Office & Retail Dynamics

San Diego's office market continues to navigate elevated vacancy at 18.4%, with the heaviest distress concentrated in older suburban product in Kearny Mesa and Mission Valley, while Torrey Pines, UTC, and the Del Mar Heights corridor maintain low vacancy and strong rents driven by life sciences and technology tenants. Flight-to-quality is the dominant trend, with tenants downsizing footprints but upgrading to newer, amenity-rich buildings near transit and retail corridors. Retail, by contrast, is performing well with vacancy at 4.6%, supported by strong consumer spending in tourist corridors like Gaslamp Quarter, Little Italy, and the Hillcrest neighborhood, as well as grocery-anchored neighborhood centers across the inland submarkets. Experiential retail formats and food-and-beverage-anchored centers continue to outperform, while inline vacancy in well-located strip centers remains minimal.

Financing Landscape in San Diego

San Diego's lending environment in 2026 reflects cautious optimism, with agency lenders dominating multifamily deal flow, regional banks actively competing for industrial and retail credits, and life companies targeting stabilized life sciences and creative office assets in Torrey Pines and UTC. Bridge lenders remain active for value-add multifamily and industrial plays, though proceeds have tightened and sponsors are expected to bring more equity to close. Debt service coverage requirements are driving deal structure conversations across all asset types, and borrowers with strong sponsorship track records and in-place cash flow are finding the most competitive execution.

For borrowers in the San Diego-Chula Vista-Carlsbad area, current commercial mortgage rates range from 4.25% for agency multifamily to higher rates for transitional and value-add projects. Key factors that influence your rate include property type, leverage, sponsor experience, and asset location within the metro.

Top Submarkets to Watch

The San Diego metro features several distinct submarkets that present unique investment opportunities:

  • Downtown
  • North County
  • Carlsbad
  • Vista
  • Chula Vista
  • La Jolla

Each of these submarkets has distinct characteristics in terms of tenant demand, development activity, and pricing. The top investment corridors in San Diego include Sorrento Valley/Torrey Pines, Mission Valley, Kearny Mesa, Otay Mesa.

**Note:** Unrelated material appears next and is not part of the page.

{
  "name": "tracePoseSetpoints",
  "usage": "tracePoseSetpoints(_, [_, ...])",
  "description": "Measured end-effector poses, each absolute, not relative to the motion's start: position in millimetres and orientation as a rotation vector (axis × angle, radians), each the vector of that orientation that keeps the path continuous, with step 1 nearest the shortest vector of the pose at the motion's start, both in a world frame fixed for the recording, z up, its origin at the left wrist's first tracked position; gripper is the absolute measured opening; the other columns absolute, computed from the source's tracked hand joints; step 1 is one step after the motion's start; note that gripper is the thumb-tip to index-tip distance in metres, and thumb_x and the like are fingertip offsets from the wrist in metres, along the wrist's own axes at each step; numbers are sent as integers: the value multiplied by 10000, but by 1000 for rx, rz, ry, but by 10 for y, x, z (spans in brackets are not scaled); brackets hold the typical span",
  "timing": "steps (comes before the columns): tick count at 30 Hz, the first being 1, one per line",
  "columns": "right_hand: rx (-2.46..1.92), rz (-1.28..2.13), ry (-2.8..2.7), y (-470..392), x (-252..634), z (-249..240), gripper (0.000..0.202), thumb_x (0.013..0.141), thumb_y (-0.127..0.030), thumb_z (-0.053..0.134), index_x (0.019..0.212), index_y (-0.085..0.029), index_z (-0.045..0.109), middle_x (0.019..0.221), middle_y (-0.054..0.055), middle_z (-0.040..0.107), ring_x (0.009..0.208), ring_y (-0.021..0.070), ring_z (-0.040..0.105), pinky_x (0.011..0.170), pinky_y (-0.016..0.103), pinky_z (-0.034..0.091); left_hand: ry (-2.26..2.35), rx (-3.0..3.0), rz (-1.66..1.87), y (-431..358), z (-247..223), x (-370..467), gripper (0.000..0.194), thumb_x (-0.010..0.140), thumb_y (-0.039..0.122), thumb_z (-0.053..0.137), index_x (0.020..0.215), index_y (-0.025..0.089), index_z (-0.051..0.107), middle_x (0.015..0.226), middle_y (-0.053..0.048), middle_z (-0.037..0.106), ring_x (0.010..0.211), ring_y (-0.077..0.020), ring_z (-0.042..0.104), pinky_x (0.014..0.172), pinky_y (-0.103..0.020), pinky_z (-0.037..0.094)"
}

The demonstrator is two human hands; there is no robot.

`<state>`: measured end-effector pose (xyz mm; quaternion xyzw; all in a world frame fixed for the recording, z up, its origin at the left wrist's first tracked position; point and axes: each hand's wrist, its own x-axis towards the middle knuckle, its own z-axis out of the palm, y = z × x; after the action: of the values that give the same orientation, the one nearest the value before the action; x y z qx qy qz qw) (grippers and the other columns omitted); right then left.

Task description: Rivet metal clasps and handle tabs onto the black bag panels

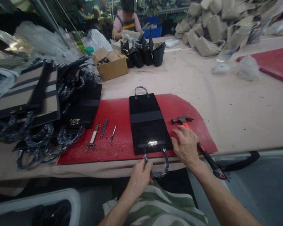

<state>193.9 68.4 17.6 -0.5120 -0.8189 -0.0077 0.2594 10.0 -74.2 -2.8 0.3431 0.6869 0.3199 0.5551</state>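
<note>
A flat black handbag panel (146,128) lies on the red board, with a grey band across its middle and a silver metal clasp (152,143) near its lower edge. Plastic-wrapped handles stick out at both ends. My left hand (141,174) is closed on the left side of the near handle (165,166). Fingers apart and slightly bent, my right hand (185,142) rests by the panel's lower right edge; whether it touches the panel is unclear. Under that hand passes the handle of a claw hammer (182,120), its head showing beyond my fingers.
Three slim metal tools, among them a pronged punch (93,138), lie on the red board (115,110). At left is a heap of similar black and beige panels (44,94). A cardboard box (113,67), black bags (143,53), beige pieces (209,28) and a co-worker (127,22) are farther back.
</note>
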Motion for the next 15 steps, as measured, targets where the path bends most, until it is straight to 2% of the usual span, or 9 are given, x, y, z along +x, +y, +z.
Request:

Investment Outlook: San Diego 2026

San Diego's 2026 investment outlook is constructive, with multifamily and industrial continuing to attract the broadest lender and investor appetite while office selectively recovers in life sciences-adjacent corridors. Cap rate compression has stabilized, creating a more rational entry point for long-term investors who were priced out during the 2020-2022 cycle. Cross-border industrial activity tied to nearshoring trends along the Otay Mesa corridor and continued federal defense investment are expected to be the strongest tailwinds for commercial real estate fundamentals heading into the second half of the decade.

CLS CRE in San Diego

CLS CRE provides commercial mortgage brokerage services throughout the San Diego-Chula Vista-Carlsbad metropolitan area, with access to 1,000+ lenders including banks, life insurance companies, CMBS conduits, agency lenders, debt funds, and credit unions. Whether you're acquiring, refinancing, or developing commercial property in San Diego, our market expertise and lender relationships help you secure the most competitive terms available.